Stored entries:
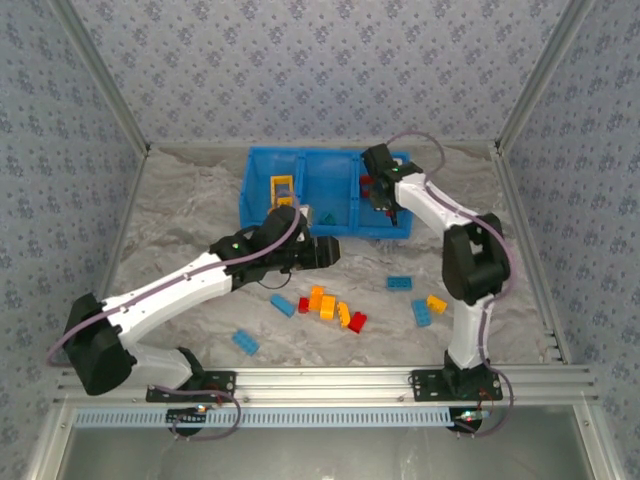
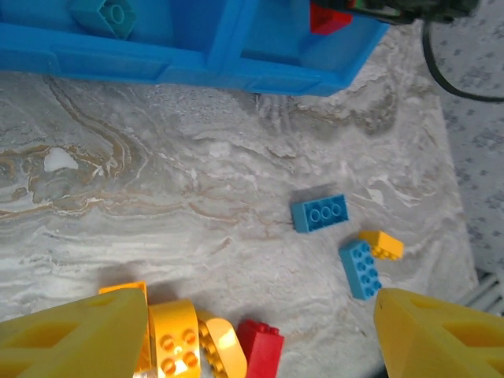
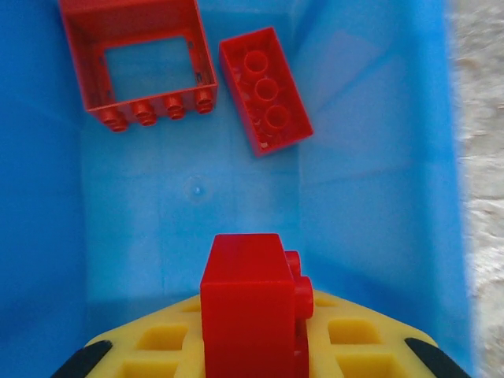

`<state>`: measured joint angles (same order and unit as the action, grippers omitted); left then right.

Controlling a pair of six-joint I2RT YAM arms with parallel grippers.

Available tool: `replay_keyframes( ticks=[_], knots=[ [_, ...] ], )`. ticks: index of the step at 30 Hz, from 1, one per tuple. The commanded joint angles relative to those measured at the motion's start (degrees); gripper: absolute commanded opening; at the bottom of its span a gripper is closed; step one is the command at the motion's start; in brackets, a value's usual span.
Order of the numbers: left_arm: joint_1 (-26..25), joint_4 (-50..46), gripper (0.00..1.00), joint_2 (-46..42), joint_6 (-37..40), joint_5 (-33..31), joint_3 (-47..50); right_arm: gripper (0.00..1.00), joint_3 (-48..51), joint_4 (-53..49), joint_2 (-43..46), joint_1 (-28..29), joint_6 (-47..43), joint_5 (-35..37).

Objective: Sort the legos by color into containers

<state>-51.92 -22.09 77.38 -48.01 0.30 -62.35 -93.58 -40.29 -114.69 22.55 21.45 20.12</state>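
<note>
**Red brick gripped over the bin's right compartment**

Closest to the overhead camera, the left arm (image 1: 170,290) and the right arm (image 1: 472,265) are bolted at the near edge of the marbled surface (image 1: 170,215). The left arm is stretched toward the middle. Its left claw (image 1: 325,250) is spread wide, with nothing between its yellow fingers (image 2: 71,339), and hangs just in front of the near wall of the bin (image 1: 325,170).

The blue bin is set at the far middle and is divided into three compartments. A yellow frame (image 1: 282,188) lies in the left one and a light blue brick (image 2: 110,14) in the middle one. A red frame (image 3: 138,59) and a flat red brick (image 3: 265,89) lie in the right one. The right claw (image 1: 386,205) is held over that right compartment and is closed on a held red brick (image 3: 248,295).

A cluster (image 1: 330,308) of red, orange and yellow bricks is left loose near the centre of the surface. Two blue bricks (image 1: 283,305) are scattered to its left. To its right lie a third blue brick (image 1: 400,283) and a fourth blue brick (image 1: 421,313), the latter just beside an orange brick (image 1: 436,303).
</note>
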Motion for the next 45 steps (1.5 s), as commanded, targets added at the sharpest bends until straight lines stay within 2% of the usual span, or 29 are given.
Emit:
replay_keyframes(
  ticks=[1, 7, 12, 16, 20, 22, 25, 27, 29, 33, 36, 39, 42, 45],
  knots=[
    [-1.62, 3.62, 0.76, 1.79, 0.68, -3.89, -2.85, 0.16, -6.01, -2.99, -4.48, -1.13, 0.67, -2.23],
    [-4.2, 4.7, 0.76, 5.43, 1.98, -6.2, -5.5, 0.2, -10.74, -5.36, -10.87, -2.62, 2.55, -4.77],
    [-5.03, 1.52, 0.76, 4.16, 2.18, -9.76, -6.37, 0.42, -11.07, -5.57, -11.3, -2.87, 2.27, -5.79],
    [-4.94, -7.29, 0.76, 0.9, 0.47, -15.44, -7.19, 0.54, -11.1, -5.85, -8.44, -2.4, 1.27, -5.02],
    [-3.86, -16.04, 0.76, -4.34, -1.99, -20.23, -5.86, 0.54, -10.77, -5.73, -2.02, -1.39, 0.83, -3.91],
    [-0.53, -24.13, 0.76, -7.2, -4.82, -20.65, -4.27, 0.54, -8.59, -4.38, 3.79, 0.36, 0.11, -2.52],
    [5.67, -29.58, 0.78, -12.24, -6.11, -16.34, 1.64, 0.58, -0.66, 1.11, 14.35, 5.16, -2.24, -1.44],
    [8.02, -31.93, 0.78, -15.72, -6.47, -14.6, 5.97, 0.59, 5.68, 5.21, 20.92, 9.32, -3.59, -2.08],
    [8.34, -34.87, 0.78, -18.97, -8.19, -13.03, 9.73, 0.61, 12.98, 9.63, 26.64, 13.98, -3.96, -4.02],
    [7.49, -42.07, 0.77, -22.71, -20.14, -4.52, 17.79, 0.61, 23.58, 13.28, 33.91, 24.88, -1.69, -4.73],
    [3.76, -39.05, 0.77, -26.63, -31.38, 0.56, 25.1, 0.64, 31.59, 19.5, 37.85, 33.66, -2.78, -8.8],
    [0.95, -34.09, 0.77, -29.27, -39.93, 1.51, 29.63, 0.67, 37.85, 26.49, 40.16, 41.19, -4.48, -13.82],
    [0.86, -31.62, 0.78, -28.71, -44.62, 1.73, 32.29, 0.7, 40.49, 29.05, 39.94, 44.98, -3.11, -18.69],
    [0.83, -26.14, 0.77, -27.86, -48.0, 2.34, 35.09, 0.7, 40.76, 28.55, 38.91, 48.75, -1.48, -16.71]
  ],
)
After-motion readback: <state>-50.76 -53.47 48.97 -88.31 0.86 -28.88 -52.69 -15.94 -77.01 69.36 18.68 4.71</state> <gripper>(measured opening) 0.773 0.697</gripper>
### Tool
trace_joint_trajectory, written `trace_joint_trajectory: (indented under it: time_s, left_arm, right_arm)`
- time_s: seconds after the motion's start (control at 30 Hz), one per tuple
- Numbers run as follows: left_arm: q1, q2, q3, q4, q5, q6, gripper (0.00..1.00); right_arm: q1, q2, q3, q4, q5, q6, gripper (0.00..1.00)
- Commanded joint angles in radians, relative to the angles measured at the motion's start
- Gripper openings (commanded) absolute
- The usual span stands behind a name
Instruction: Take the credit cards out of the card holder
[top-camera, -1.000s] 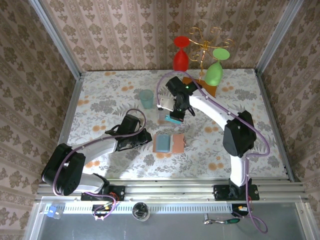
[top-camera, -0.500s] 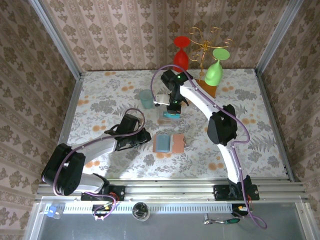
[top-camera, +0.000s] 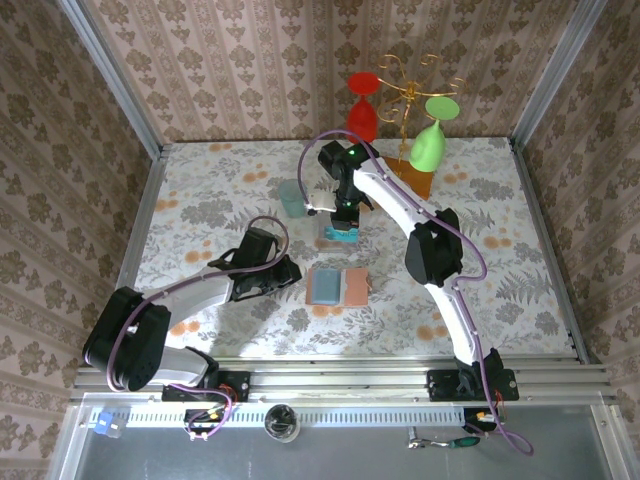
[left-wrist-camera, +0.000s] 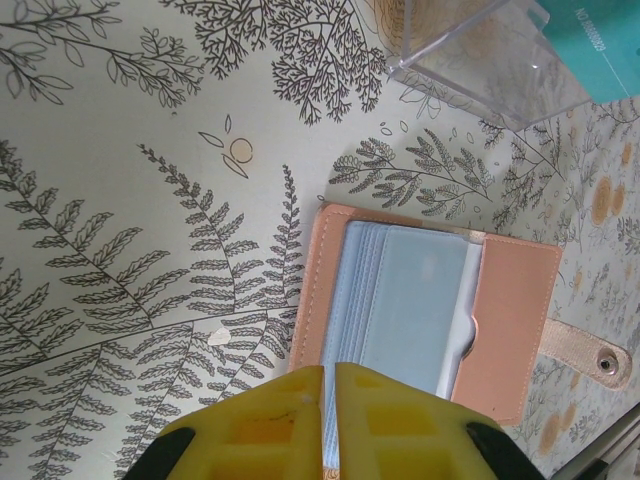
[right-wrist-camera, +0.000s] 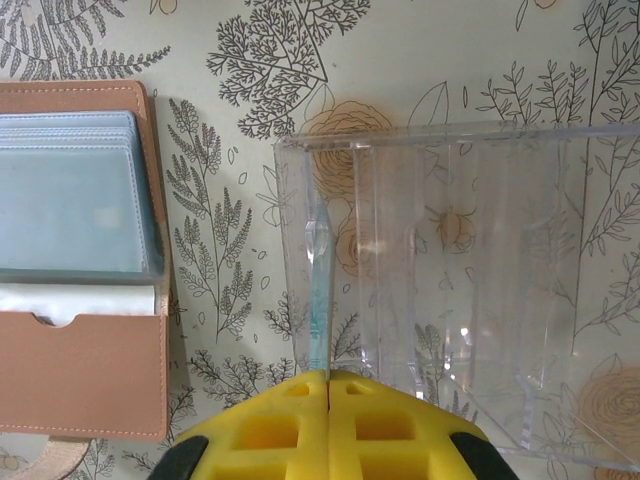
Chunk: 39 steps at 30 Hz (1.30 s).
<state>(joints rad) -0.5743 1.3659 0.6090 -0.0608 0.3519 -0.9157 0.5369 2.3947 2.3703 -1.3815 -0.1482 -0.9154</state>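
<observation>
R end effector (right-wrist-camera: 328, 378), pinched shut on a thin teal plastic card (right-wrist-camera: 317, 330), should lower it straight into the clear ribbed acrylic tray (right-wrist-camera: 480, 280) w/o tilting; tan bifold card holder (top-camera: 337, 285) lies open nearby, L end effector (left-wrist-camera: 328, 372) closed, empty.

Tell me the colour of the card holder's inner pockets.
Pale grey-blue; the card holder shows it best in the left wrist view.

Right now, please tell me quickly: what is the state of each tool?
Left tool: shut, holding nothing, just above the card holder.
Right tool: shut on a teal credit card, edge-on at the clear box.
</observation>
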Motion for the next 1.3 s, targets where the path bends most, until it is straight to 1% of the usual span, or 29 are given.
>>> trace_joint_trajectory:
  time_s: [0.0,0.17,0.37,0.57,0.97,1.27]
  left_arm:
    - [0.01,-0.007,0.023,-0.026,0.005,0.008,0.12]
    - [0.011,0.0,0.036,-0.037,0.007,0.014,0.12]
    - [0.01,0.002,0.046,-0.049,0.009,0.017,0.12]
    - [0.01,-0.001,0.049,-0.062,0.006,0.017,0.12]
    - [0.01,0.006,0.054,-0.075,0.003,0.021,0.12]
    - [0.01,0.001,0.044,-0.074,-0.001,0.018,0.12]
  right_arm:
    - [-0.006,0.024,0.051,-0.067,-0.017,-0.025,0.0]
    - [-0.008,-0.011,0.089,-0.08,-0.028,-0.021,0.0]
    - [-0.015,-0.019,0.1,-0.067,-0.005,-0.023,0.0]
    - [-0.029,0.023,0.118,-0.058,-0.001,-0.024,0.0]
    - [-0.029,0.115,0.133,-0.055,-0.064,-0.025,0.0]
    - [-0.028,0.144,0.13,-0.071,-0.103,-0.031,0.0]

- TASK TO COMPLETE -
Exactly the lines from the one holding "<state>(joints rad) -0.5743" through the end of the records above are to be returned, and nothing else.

- ANSWER TO THIS PROBLEM -
<state>(joints rad) -0.5743 1.3659 0.6090 -0.0608 0.3519 -0.9157 0.5369 2.3947 2.3703 -1.3815 -0.1482 -0.9154</state>
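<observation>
R end effector (right-wrist-camera: 328, 378), pinched shut on a thin teal plastic card (right-wrist-camera: 317, 330), should lower it straight into the clear ribbed acrylic tray (right-wrist-camera: 480, 280) w/o tilting; tan bifold card holder (top-camera: 337, 285) lies open nearby, L end effector (left-wrist-camera: 328, 372) closed, empty.

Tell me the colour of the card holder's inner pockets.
Pale grey-blue; the card holder shows it best in the left wrist view.

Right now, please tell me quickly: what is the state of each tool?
Left tool: shut, holding nothing, just above the card holder.
Right tool: shut on a teal credit card, edge-on at the clear box.
</observation>
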Motion for the next 1.3 s, targets where the path bends most, until it is straight to 1% of the usual span, or 29 are given.
>>> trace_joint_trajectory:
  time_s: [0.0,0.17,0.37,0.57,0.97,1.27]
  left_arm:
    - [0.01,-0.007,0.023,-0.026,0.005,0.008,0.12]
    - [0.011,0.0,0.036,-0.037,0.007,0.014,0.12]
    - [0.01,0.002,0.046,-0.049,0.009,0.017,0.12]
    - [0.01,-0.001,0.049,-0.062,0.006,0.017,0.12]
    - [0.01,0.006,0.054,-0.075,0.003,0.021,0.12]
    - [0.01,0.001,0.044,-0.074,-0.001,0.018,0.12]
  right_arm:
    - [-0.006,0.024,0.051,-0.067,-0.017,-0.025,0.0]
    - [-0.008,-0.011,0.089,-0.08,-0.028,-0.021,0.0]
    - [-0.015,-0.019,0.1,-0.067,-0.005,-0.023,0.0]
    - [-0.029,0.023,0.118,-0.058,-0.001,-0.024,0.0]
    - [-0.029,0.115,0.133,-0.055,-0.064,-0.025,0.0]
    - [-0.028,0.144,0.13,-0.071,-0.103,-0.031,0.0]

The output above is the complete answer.